Les chiffres du PIB semblent éloquents : exprimée en dollars, la croissance économique américaine a surpassé celle de la France de 33% ces quinze dernières années.
Le facteur monétaire
Cependant, comme le souligne Paul Krugman, les fluctuations du dollar jouent un rôle majeur dans cet écart. La valeur de la devise américaine est passée de 0,6 euro en avril 2008 à 0,9 aujourd’hui. Cette appréciation, qui reflète la vigueur de l’économie américaine, dépasse le cadre franco-européen : le billet vert s’est renforcé de 25% face aux autres monnaies depuis 2008.
Ces variations ne sont pas inédites : le taux de change dollar/franc a connu des pics similaires au milieu des années 80, en 2000 et actuellement. Des périodes de repli ont suivi, comme au début des années 90 ou après l’éclatement de la bulle internet. On peut supposer qu’un scénario similaire se produira lorsque la bulle technologique actuelle se dégonflera.
L’aspect démographique
Toutefois, le taux de change n’explique pas entièrement l’augmentation de l’écart de richesse entre la France et les États-Unis. Pour comparer véritablement la prospérité des deux nations, il faut considérer la richesse par habitant. Or, la croissance démographique américaine, supérieure à celle de la France, explique environ 14% de la différence de PIB entre 2008 et 2023. Il faut également prendre en compte l’impact sur l’innovation de l’attractivité américaine pour les talents mondiaux, y compris français : plus de la moitié des doctorats aux États-Unis sont décernés à des personnes d’origine étrangère.
La révolution numérique
En termes de productivité, trois facteurs distinguent les États-Unis de la France : l’accès à un vaste marché homogène, la flexibilité pour lancer ou ajuster une activité, et surtout, depuis une décennie, l’essor du numérique. Six entreprises en particulier – Microsoft, Amazon Web Services, Meta, Alphabet, Apple et Nvidia – ont joué un rôle crucial.
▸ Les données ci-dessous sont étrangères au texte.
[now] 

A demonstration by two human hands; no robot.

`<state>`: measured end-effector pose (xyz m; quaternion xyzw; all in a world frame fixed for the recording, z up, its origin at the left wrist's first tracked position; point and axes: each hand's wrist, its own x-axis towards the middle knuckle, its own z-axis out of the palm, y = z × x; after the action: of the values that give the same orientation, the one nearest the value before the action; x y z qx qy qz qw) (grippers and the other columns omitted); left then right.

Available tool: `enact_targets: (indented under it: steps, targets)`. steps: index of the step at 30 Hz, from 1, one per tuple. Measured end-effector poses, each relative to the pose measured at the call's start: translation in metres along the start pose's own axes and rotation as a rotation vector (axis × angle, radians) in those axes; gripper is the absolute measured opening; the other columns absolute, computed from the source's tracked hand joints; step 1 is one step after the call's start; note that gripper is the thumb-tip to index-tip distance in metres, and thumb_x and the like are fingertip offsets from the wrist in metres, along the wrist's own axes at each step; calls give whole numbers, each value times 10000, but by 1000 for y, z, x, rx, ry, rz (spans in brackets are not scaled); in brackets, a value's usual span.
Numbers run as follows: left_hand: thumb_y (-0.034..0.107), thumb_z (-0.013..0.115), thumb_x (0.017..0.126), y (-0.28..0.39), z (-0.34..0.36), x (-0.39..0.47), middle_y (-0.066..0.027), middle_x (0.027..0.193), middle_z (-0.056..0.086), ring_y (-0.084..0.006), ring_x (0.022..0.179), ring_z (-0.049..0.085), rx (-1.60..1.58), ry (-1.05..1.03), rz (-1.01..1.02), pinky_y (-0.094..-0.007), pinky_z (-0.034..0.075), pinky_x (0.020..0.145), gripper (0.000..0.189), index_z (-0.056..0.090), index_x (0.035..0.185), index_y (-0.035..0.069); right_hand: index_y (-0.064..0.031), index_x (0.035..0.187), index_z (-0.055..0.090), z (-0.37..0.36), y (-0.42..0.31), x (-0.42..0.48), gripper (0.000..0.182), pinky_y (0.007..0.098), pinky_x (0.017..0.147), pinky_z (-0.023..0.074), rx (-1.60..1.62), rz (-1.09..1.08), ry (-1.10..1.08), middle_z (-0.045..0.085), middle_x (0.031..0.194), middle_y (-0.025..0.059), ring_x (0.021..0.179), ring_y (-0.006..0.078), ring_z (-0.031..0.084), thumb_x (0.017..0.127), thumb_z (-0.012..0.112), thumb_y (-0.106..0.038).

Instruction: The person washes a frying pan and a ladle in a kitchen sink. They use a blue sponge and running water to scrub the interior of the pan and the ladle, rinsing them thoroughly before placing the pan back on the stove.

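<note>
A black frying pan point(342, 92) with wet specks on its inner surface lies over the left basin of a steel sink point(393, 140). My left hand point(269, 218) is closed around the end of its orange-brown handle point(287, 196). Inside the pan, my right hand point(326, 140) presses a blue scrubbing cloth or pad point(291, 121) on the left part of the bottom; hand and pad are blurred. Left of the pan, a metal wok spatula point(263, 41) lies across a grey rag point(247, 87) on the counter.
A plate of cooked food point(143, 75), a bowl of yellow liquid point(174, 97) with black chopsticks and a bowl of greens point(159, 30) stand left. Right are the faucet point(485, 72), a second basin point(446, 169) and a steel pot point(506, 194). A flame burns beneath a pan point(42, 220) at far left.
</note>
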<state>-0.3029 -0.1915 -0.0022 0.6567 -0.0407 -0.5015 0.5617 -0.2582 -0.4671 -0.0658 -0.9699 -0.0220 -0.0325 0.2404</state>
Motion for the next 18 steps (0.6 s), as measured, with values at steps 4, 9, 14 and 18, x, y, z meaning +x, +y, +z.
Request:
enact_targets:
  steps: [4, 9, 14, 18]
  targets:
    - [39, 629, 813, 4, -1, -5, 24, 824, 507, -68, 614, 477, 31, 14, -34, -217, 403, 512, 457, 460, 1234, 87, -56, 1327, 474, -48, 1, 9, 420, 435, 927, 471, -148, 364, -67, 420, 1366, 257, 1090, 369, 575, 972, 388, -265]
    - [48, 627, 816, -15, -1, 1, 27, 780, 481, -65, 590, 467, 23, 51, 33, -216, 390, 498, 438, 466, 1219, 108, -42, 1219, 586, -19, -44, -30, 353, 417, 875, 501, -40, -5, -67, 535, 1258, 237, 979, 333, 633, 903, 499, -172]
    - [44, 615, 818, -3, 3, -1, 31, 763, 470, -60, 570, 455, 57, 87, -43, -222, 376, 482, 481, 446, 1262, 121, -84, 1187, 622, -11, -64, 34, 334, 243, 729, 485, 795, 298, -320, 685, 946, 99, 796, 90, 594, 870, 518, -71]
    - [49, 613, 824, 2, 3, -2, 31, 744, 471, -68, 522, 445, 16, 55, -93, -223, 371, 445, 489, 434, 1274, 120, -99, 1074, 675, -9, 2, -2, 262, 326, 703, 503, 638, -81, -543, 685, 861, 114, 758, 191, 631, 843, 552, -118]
Leur chiffre d’affaires cumulé atteint 1165 milliards de dollars en 2023, ayant progressé de 1000 milliards depuis 2008, soit l’équivalent de 3,5 points du PIB américain.
Ce phénomène dépasse le cadre franco-européen : hormis la Chine dans certains domaines, aucun autre pays n’a réussi à développer des entreprises contribuant autant à la richesse nationale.
Une comparaison nuancée
Bien que ces « trois D » (Dollar, Démographie, Digital) soient essentiels pour comprendre l’écart de richesse, il est crucial de ne pas négliger l’importance des réformes qui pourraient améliorer les chances de la France (ou plutôt de l’Europe, pour des raisons d’échelle) de développer une industrie numérique compétitive. Il est également important de coordonner les initiatives européennes en matière d’IA souveraine.
Parmi les réformes nécessaires, on peut citer l’attraction des talents étrangers, le renforcement de la recherche scientifique, l’amélioration de l’éducation, l’augmentation des capacités de financement de l’innovation, la fluidification du marché intérieur européen, et la mise en place de politiques de concurrence efficaces.